Publiée en 2009, l’œuvre de la dessinatrice Machiko Kyô sort ce 19 janvier en France, aux éditions IMHO. L’occasion de revenir sur ce one-shot magnifique qui dépeint le quotidien tragique de jeunes infirmières cherchant à survivre à la toute fin de la Seconde Guerre mondiale, alors que les Américains bombardent Okinawa.
Très remarqué lors de sa parution au Japon, Cocon n’est pas à proprement parler un récit de guerre. Il s’agit plutôt d’une histoire centrée sur la résilience et les tentatives de survie des héroïnes. À la fois tragique et intimiste, il nous propose de découvrir la vie (mais également la mort) de l’escadron Himeyuri, un groupe de jeunes Japonaises mobilisées en 1945 pour servir de personnel médical dans les îles tropicales de l’extrême sud de l’archipel japonais.
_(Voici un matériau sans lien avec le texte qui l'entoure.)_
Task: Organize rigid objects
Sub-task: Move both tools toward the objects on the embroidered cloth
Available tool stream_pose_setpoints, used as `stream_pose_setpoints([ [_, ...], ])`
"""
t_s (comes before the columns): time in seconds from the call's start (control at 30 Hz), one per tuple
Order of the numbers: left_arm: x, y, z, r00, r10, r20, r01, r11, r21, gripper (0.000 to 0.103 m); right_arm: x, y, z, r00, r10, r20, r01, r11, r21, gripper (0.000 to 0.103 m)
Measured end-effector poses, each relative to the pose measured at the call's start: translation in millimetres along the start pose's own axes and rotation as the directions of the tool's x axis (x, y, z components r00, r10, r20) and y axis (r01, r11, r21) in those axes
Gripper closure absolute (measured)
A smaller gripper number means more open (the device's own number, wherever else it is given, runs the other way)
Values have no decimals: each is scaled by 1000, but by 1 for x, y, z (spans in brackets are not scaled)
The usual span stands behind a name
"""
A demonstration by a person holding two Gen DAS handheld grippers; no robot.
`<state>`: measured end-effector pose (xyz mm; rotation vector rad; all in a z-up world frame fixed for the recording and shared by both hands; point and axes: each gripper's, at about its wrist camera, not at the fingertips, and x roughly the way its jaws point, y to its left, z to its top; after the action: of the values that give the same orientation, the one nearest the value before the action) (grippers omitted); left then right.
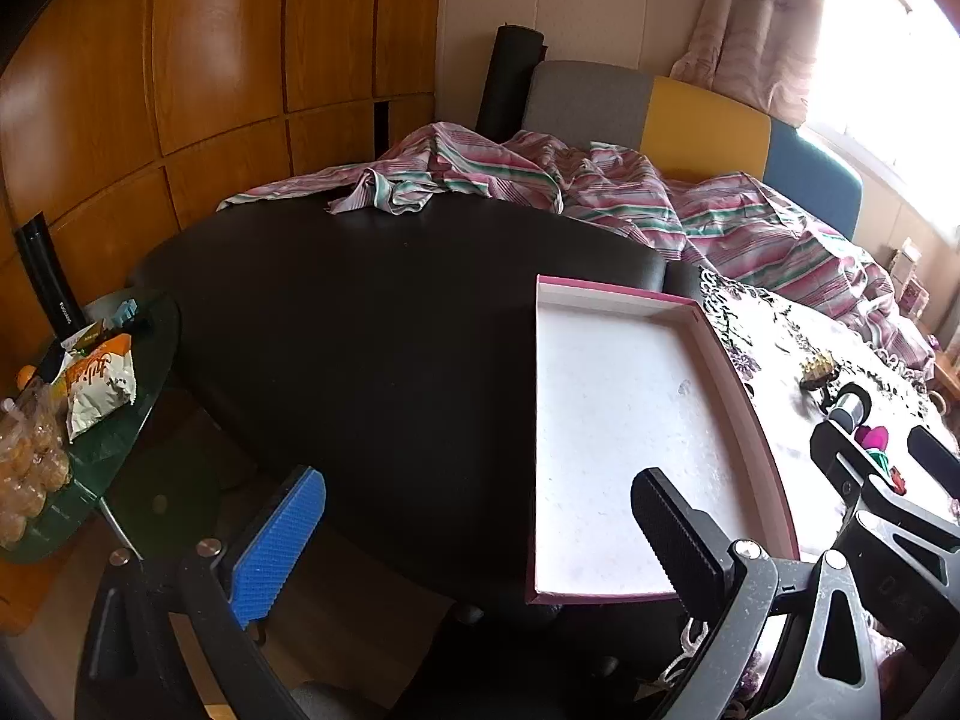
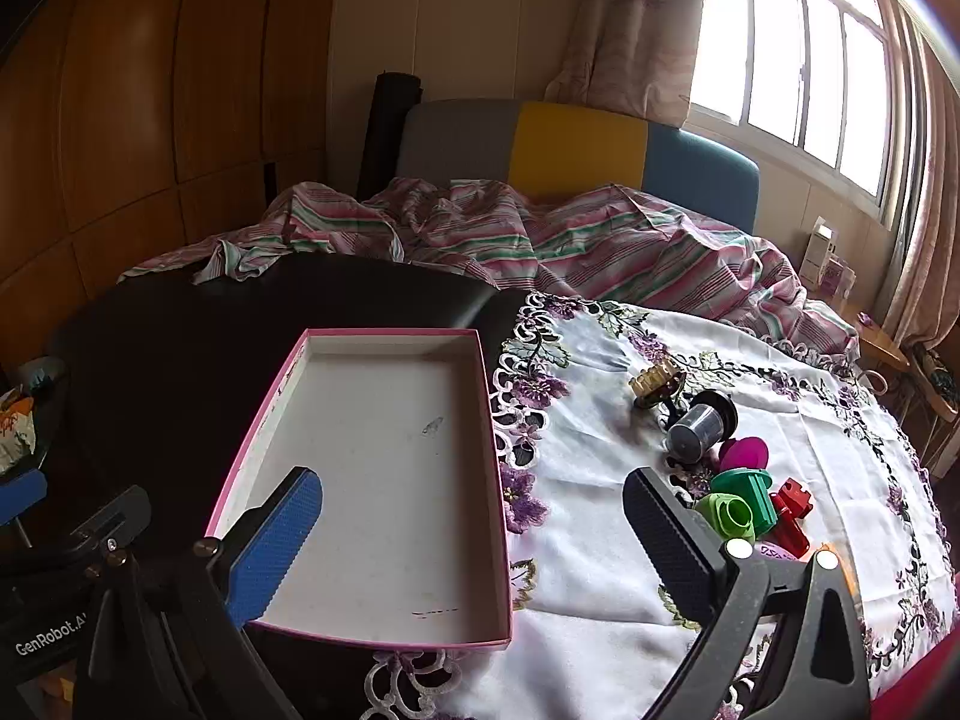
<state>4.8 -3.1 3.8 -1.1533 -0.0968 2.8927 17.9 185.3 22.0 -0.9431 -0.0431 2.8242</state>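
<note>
Pink-edged and white inside, a shallow box (image 2: 384, 480) is seen lying empty, half on a flowered tablecloth (image 2: 600, 540). A cluster of small toys (image 2: 744, 504) is gathered on the cloth to its right. Both the left gripper (image 1: 480, 540) and the right gripper (image 2: 474, 534) are held spread wide, nothing between their fingers.

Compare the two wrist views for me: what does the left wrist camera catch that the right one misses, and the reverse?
Only the left wrist view shows the glass side table with the full snack bags. Only the right wrist view shows the green pieces and red piece clearly, plus the window. Both share the empty pink-edged box, the silver cup and the striped bedding. Both the left gripper and right gripper are open.
</note>
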Motion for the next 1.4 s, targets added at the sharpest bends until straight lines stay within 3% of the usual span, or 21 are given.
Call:
stream_pose_setpoints([
  [0.23,1,-4,2,1000,16,3,-16,1000,24,0,4,-4,-4,1000,-5,-17,5,1000,3,1],
  [0.4,-4,-15,6,998,42,41,-45,994,97,0,9,-18,-8,999,-17,-33,17,1000,8,1],
  [0.6,-12,-30,11,995,39,95,-56,982,180,0,12,-63,-8,999,-15,-35,17,998,68,1],
  [1.13,-8,-63,9,996,2,94,-27,963,266,0,18,-174,8,991,-121,-65,132,971,198,1],
  [1.27,-4,-74,9,997,-21,77,-2,956,293,0,27,-199,13,991,-100,-85,116,969,218,1],
  [1.4,2,-84,11,994,-99,39,82,949,303,0,41,-231,14,992,-89,-95,111,957,268,0],
])
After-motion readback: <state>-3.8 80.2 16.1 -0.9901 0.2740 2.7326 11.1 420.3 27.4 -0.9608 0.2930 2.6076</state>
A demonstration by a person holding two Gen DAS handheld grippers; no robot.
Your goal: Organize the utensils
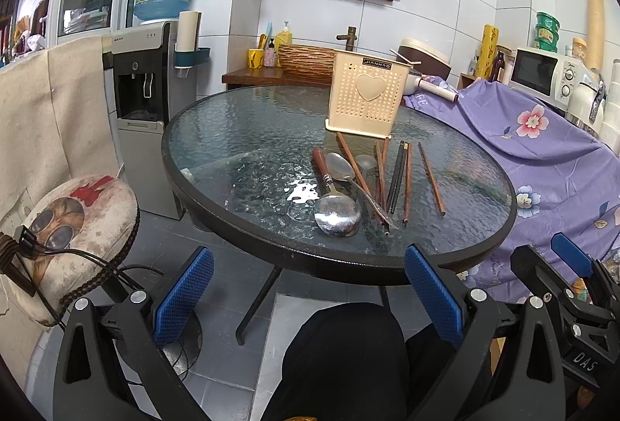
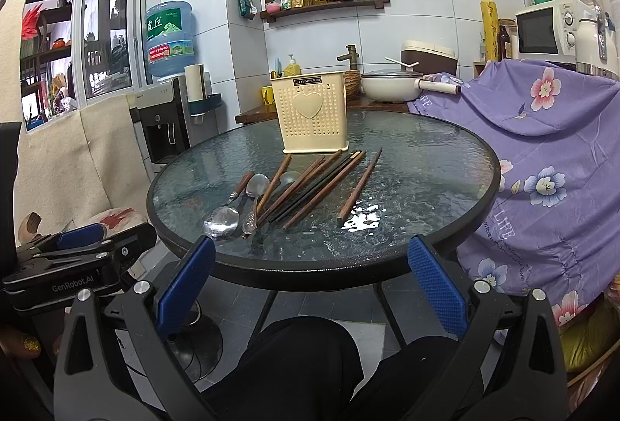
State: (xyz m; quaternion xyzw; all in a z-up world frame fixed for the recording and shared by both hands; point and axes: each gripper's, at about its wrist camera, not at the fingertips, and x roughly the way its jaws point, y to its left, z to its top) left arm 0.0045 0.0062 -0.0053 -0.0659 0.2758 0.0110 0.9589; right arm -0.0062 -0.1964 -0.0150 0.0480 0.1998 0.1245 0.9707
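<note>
Both my left gripper (image 1: pixel 308 299) and right gripper (image 2: pixel 310 291) have jaws spread wide, holding nothing. The chopsticks (image 2: pixel 316 184) and spoons (image 2: pixel 232 206) lie tangled on the glass worktop (image 2: pixel 426 165), before the holder (image 2: pixel 310 111). Grabbing one might roll others off.

**Utensils loose in front of the holder**

A cream perforated plastic utensil holder (image 2: pixel 312 113) with a raised heart stands upright above the frame's centre. Just below it lie scattered brown wooden chopsticks (image 2: pixel 310 184) and black chopsticks (image 2: pixel 316 188), fanned diagonally. Left of them rest a large steel spoon with a wooden handle (image 2: pixel 223 219) and a smaller steel spoon (image 2: pixel 255 188), bowls up.
</note>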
La douceur comme remède à l’enfer sur Terre
San est une lycéenne mobilisée pour aller soigner des soldats dans un hôpital de fortune installé dans une grotte, à l’été 1945. La guerre est déjà perdue, il n’y a plus ni nourriture ni médicaments pour soigner les combattants. Pourtant, la jeune fille et ses amies parviennent tant bien que mal à garder le moral, malgré les bombes, les fusillades, les incendies et la dégradation quotidienne de la situation.
Au fil de rares moments de répit, de jeux entre amies ou de rêveries sur un avenir possible, San arrive à se créer un « cocon » pour se couper de la brutalité d’un quotidien rythmé par la perte de plus en plus fréquente de collègues et d’être chers.
Moins de 20 % des Himeyuri ont survécu à l’été 1945, un fait que Cocon ne cherche jamais à adoucir. Au fil des chapitres, qui s’acheminent vers un pic de brutalité alors que l’imminence de la fin du conflit se profile, ces instants suspendus hors du temps deviennent une question de survie pure et simple pour ne pas sombrer dans le désespoir.
Un titre peu connu en France, mais un indispensable de l’automne
Avec son trait extrêmement doux, ses cases où l’horreur surgit brutalement, et son histoire oscillant entre onirisme et scènes de tragédie extrêmement crues, il est évident que le style de Machiko Kyô est inhabituel. Il est même assez éloigné de l’idée que l’on se fait d’un manga de guerre. C’est précisément ce qui fait la force de Cocon, qui nous livre une histoire complète en 15 chapitres dont on ressort changé.
Les derniers instants de l’intrigue nous livrent ainsi un message particulièrement percutant et fort bien exécuté sur la capacité à surmonter un traumatisme, à reprendre un semblant de vie normale après un enchaînement de drames et à continuer à garder espoir.
Davantage que de deuil, il s’agit d’un manga sur la puissance de l’amitié et de l’amour comme bouée de sauvetage face à une situation inextricable. Machiko Kyô s’est d’ailleurs inspirée de plusieurs histoires réelles et de témoignages d’habitants d’Okinawa pour créer un groupe de personnages cohérents et vraisemblables, liés par cette volonté de survie et cette force de résilience. Ce type de récit, mêlant trauma et poésie, a d’ailleurs fait la notoriété de cette mangaka au Japon. Cocon a ainsi été présenté à de nombreux festivals artistiques et son autrice a remporté un prestigieux prix Tezuka pour sa seconde série, publiée en 2013.
Vers une adaptation animée
Manga devenu culte dans l’archipel, Cocon fera certainement reparler de lui d’ici un an, car une adaptation sous forme de série animée prestigieuse vient d’être annoncée. Elle sera réalisée en partenariat avec la NHK (l’audiovisuel public japonais) et le studio Sasayuri, un centre de formation lancé en 2021 pour former de nouveaux animateurs de talent et produire des anime innovants.
Au pilotage du projet, on retrouvera une certaine Hitomi Tateno, ancienne animatrice de Ghibli qui a fourni un travail exemplaire sur Mon voisin Totoro ou Kiki la petite sorcière. Un projet très ambitieux, donc, qui devrait être diffusé à l’été 2025 à l’occasion des 80 ans de la fin de la guerre du Pacifique.
En attendant d’en savoir davantage sur cette future série animée, on ne peut que vous recommander de vous pencher sur la récente traduction française de cette œuvre violente, mais empreinte d’un humanisme et d’une vague d’espoir bouleversante qui vous restera en mémoire pour de nombreuses années.